§ WORK REQUIRED
Retype the listing exactly, with no images.

STORED DATA Start Marker

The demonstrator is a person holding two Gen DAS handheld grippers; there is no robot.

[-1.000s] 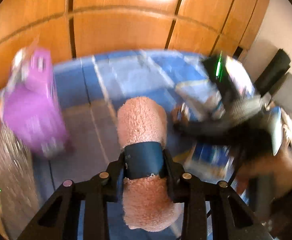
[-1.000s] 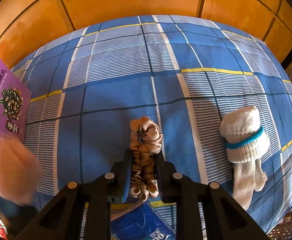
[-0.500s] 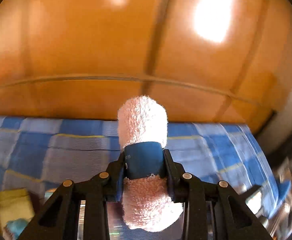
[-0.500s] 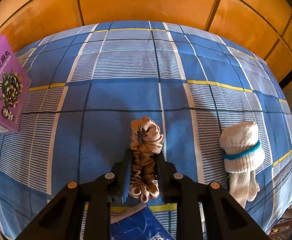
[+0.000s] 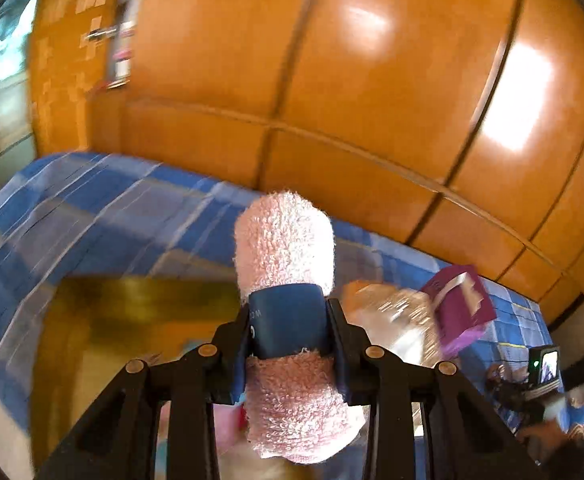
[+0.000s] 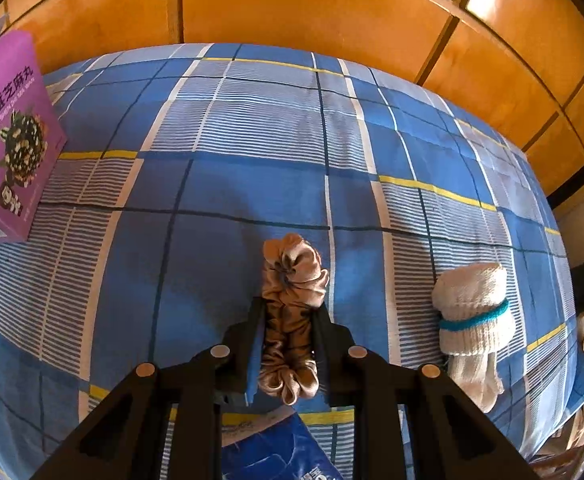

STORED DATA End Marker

§ ANSWER TO THE EXERCISE
The demonstrator is a person holding two Gen DAS handheld grippers; there is no robot.

[-1.000s] 
[-1.000s] 
[-0.500s] 
[-0.500s] 
[+0.000s] 
[+0.000s] 

This completes the required output.